**What to produce**:
The data below is to be returned in full and exactly.

******************************

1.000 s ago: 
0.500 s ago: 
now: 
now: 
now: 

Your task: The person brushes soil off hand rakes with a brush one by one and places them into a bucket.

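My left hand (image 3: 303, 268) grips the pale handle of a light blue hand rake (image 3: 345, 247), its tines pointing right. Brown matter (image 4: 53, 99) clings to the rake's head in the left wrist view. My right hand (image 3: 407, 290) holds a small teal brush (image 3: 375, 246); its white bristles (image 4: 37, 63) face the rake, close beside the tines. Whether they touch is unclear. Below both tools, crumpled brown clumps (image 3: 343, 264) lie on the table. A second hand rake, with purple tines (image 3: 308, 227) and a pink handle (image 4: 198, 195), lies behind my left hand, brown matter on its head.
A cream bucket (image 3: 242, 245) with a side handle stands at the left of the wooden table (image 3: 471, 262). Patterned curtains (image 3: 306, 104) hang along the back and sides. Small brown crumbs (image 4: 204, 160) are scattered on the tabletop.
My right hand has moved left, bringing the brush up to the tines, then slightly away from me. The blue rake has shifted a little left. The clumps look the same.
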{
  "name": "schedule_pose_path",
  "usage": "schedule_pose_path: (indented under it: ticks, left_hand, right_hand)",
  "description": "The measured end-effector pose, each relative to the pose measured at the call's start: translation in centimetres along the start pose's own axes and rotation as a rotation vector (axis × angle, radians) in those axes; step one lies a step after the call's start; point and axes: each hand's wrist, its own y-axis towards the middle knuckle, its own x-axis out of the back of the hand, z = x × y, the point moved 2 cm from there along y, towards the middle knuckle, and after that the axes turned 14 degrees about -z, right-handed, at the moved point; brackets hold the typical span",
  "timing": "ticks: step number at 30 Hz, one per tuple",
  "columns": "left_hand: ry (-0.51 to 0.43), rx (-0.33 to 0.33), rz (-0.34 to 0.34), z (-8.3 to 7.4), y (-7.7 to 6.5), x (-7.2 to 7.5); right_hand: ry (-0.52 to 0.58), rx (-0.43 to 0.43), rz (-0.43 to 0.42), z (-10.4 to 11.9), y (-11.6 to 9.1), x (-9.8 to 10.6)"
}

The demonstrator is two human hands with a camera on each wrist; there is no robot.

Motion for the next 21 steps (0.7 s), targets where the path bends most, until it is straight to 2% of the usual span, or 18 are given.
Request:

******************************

**Answer below**:
1.000 s ago: 
0.500 s ago: 
now: 
now: 
now: 

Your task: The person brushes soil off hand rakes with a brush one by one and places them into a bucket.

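My left hand (image 3: 303, 268) grips the pale handle of a light blue hand rake (image 3: 345, 247), its tines pointing right. Brown matter (image 4: 53, 99) clings to the rake's head in the left wrist view. My right hand (image 3: 407, 290) holds a small teal brush (image 3: 375, 246); its white bristles (image 4: 37, 63) face the rake, close beside the tines. Whether they touch is unclear. Below both tools, crumpled brown clumps (image 3: 343, 264) lie on the table. A second hand rake, with purple tines (image 3: 308, 227) and a pink handle (image 4: 198, 195), lies behind my left hand, brown matter on its head.
A cream bucket (image 3: 242, 245) with a side handle stands at the left of the wooden table (image 3: 471, 262). Patterned curtains (image 3: 306, 104) hang along the back and sides. Small brown crumbs (image 4: 204, 160) are scattered on the tabletop.
My right hand has moved left, bringing the brush up to the tines, then slightly away from me. The blue rake has shifted a little left. The clumps look the same.
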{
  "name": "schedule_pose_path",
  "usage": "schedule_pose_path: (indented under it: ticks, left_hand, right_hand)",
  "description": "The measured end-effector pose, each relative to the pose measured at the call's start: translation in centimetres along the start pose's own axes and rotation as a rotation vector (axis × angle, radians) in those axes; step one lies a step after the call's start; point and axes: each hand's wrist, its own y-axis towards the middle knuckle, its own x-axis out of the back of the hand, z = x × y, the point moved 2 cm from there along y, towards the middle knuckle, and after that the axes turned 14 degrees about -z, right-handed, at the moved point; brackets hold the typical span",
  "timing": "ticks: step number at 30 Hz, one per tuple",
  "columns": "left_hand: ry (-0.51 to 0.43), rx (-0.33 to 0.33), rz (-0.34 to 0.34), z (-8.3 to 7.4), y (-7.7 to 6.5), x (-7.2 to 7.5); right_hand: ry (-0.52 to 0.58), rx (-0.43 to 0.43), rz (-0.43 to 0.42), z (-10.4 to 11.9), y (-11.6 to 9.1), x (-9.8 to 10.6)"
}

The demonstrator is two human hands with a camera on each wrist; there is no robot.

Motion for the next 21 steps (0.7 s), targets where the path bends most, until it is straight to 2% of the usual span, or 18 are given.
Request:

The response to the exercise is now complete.